Under a more downbeat view on China’s economy, we are cutting our 2023 to 2027 revenue and EPS forecasts by 13% and 11% on average, respectively. We assume 2023 PCB sales to plunge over one third and other laser equipment to grow only 10% year on year due to a widespread lack of confidence in investment.
However, our cuts imply long-term growth rates are little changed, backed by secular growth in several areas. First, we anticipate Han’s Laser to benefit from a global push in renewable energy through selling more lithium batteries used on cars, storage systems, and solar power generation. Second, there is a higher likelihood that China can export more electric vehicles at the expense of European automakers, benefiting sales of Han’s Laser’s high-power laser cutting and welding equipment. Third, the complexity of Apple’s Vision Pro presents a potential multiyear growth driver in various low-power laser equipment.
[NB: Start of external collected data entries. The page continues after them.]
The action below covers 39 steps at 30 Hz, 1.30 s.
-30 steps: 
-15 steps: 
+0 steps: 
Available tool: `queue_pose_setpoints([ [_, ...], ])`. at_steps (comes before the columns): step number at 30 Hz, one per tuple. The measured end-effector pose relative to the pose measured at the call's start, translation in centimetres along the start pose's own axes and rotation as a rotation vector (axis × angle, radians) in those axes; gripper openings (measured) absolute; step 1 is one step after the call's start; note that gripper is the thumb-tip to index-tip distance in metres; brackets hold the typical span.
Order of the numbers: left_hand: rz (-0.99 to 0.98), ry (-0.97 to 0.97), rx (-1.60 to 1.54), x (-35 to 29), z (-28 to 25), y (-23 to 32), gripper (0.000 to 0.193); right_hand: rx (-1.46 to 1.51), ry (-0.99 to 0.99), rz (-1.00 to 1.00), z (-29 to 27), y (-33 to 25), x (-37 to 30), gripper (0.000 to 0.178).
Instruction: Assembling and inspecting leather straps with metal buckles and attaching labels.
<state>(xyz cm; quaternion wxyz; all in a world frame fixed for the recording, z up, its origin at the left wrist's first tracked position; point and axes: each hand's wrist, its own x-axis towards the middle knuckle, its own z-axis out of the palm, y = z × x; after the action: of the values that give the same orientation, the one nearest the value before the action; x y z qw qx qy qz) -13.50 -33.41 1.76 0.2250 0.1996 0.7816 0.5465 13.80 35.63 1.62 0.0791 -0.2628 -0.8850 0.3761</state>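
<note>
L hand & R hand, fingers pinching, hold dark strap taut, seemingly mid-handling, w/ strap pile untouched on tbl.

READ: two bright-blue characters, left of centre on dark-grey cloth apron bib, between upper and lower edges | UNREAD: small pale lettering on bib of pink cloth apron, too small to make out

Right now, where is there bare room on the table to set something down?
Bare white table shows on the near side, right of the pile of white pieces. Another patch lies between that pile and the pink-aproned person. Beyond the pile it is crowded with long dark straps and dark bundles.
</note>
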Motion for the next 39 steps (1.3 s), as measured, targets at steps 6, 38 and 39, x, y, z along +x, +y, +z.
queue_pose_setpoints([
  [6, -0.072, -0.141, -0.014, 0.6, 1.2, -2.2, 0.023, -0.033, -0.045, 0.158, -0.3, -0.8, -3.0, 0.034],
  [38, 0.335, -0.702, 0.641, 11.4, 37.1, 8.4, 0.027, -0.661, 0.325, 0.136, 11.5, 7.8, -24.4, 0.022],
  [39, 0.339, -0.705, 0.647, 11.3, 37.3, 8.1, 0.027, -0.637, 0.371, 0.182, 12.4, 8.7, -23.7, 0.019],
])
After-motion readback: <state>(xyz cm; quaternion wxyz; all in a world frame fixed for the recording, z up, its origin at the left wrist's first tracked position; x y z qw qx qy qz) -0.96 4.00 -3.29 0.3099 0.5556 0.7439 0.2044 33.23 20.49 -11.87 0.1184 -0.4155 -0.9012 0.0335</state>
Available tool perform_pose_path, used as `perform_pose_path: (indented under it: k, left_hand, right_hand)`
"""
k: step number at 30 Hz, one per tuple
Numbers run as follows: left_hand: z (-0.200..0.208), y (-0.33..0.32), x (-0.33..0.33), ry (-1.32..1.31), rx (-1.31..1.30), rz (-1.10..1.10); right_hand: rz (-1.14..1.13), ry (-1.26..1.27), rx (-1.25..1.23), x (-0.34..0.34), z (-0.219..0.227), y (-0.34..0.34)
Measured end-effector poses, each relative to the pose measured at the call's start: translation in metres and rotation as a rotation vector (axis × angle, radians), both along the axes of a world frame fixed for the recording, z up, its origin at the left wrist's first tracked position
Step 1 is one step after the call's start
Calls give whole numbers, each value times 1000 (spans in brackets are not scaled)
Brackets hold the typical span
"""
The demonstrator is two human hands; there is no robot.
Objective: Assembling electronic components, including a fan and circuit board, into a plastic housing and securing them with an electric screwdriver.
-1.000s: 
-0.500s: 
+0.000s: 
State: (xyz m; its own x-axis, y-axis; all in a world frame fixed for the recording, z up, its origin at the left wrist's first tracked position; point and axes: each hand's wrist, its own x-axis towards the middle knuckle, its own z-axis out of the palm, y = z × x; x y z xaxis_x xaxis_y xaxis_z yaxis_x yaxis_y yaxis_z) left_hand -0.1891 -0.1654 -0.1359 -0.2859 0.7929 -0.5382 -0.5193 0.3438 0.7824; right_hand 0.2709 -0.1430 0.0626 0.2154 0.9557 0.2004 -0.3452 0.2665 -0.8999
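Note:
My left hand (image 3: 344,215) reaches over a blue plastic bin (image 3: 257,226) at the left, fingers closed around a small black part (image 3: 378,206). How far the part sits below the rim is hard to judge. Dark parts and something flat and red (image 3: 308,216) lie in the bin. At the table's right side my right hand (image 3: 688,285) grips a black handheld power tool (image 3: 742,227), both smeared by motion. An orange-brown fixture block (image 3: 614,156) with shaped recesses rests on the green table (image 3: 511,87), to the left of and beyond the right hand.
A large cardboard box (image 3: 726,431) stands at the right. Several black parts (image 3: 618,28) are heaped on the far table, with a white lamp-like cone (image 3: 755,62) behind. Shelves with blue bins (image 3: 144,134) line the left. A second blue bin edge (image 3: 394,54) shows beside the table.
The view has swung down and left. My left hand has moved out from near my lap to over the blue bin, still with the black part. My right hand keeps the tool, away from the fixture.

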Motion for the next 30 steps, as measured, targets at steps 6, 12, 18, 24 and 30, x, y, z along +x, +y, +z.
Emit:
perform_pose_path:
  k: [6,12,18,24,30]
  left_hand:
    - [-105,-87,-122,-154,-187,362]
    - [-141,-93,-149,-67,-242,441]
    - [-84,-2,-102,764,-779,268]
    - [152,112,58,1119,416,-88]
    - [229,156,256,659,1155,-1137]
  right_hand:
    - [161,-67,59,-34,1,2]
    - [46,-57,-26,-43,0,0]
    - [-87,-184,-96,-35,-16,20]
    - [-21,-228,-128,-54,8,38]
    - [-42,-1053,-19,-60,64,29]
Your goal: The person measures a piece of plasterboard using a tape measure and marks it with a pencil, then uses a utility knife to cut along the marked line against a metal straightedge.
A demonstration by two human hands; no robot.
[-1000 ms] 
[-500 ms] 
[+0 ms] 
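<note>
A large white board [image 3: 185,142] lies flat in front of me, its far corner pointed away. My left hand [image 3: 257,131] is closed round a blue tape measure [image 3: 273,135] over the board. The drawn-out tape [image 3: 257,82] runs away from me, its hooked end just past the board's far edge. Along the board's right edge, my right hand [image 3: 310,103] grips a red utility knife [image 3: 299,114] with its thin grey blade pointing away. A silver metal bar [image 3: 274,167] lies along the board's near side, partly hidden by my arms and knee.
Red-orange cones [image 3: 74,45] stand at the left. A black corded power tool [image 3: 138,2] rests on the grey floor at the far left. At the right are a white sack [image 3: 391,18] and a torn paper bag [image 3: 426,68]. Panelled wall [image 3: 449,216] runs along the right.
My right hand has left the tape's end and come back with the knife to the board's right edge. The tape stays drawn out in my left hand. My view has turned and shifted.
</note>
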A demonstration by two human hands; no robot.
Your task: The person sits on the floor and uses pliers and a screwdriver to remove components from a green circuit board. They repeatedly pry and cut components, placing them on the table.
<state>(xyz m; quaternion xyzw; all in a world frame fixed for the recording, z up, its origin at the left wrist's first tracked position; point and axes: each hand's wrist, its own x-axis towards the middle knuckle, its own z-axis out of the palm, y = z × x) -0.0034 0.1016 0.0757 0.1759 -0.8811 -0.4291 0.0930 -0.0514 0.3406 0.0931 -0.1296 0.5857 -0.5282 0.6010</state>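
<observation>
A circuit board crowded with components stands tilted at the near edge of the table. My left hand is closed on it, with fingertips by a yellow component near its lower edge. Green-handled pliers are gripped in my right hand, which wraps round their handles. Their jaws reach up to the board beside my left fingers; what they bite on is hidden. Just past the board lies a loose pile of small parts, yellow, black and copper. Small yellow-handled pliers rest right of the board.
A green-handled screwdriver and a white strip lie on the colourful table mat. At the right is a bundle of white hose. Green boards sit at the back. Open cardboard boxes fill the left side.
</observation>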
The company has also budgeted USD 50 million to find a suitable site in North America in a bid to boost exports.
Han’s Laser’s second-quarter numbers trailed our expectations largely due to PCB makers remaining very cautious. Revenue grew 3% year on year to CNY 3.66 billion, of which PCB-related sales sunk 41% to CNY 470 million. Second-quarter revenue was 10% behind Pitchbook consensus, while year-to-date sales were only 35% of our April forecast. Generic laser equipment fared better.